From: email@example.com (Higgins10)
Originally posted in: rec.gardens
Good afternoon all. Diatomaceous earth is approved by the USDA as an animal feed additive, however I have found out that there are vast differences between various forms of diatomaceous earth. Some DE products may not be effective in controlling insects, while others may be harmful to humans and pets. The most important differences between individual forms of DE is the shape of the diatom, content of Crystalline Silica, and the purity of the Silica Dioxide.
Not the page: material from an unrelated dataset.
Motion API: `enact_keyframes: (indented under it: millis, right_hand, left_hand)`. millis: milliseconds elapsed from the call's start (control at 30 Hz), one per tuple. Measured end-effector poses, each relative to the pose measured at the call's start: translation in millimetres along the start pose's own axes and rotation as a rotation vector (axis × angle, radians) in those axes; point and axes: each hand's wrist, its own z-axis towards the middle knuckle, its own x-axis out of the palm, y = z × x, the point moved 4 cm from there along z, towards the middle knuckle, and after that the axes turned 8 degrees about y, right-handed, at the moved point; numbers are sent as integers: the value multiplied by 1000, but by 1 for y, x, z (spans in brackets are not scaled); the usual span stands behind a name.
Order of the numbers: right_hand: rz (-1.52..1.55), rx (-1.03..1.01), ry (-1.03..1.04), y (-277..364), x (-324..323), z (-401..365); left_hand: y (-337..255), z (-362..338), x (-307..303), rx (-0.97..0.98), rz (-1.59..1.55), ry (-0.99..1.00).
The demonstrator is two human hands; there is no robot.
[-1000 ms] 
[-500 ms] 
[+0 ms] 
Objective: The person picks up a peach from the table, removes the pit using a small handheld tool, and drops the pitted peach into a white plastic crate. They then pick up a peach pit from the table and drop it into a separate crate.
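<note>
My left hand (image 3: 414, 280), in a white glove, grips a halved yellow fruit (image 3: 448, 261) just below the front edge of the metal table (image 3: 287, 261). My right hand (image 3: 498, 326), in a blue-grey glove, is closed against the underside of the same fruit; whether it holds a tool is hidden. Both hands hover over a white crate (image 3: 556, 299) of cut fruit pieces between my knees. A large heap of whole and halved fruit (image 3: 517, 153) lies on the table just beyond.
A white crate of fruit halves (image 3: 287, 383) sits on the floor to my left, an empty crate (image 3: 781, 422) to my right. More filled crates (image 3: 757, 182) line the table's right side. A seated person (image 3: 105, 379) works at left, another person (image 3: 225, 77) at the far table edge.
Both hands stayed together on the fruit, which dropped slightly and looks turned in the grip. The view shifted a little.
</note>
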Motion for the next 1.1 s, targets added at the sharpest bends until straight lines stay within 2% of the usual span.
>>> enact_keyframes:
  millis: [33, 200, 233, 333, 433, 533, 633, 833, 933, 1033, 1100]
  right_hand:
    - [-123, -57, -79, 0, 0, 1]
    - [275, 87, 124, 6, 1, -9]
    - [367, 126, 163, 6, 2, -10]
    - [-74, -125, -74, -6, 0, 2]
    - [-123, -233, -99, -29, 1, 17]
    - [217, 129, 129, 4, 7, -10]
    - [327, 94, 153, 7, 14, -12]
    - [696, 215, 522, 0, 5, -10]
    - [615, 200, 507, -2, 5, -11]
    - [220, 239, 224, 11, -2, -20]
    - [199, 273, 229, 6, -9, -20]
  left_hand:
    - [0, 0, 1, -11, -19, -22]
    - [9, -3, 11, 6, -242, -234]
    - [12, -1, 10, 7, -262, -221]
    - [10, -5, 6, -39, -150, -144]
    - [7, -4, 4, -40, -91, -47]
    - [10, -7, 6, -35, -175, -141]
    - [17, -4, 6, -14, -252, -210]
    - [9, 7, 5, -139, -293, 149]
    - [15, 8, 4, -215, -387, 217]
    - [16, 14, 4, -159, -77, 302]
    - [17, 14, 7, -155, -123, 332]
The World Health Organization cautions that DE with a crystalline silica content of three percent or higher is dangerous to humans, (and probably pets and birds as well). Diatomaceous Earth used in swimming pool filters has close to a 60% crystalline silica content. I know of a product called Organic Solutions (insecticide) which is approved by both the EPA and USDA and has a crystalline silica content ranging between 0.36% to 1.12% according to its labels etc. It is classified as Amorphous fresh water Diatomaceous Earth (whatever that means). However, all literature I have read assures it is safe for both humans and animals and seems to be very effective at killing insects. I stumbled across all this info. while shopping in the mall. If you're interested in reading it too, go to the Organic Solutions website at http://www.BuyOrgs.com. Hope this helps answer the question and always use environmentally safe products! Higgins10
From firstname.lastname@example.org Sat Aug 24 14:08:48 1996
To: Dunross (A.T. Hagan) Private e-mail
[previous text deleted]
I have always purchased DE at the local feed store. It's cheaper there than at the garden and hardware stores. The feed store I buy at has DE available in bulk, but they'll package up a smaller amount if that's what you want. My package in the garage doesn't have a brand name but says Nitron Industries at the bottom. The label recommends 7 pounds of DE for each ton of grain. Ha! As if I had "tons" of grain in storage 8-D
I've been using DE for grain storage for about 15 years now but flea control only for the past 6 years. The only fleas we've seen in that period of time is the ones that hitch a ride in with friends pets. A very light dusting afterward takes care of that problem. Miracle stuff as far as I'm concerned since we'd had an awful time with fleas before we started using DE. Much much much cheaper and as far as I'm concerned the advantages FAR outweigh the risks.
Sam (hope that was helpful)
How do I Use D.E. in Food Storage?
To use, you must mix thoroughly one cup of DE to every forty pounds of grain, grain products or legumes. You need to make certain that every kernel is coated so it is better to do the mixing in small batches where you can insure more even coating.
WARNING: Since DE is essentially a kind of dust, you need to take steps to keep it out of your lungs and eyes. Even whole wheat flour dust can cause lung irritation if you breath enough of it.
DE does not kill the insect eggs or pupae, but it will kill adults and larvae and any eggs or pupae that hatch into adults will die after coming into contact with it.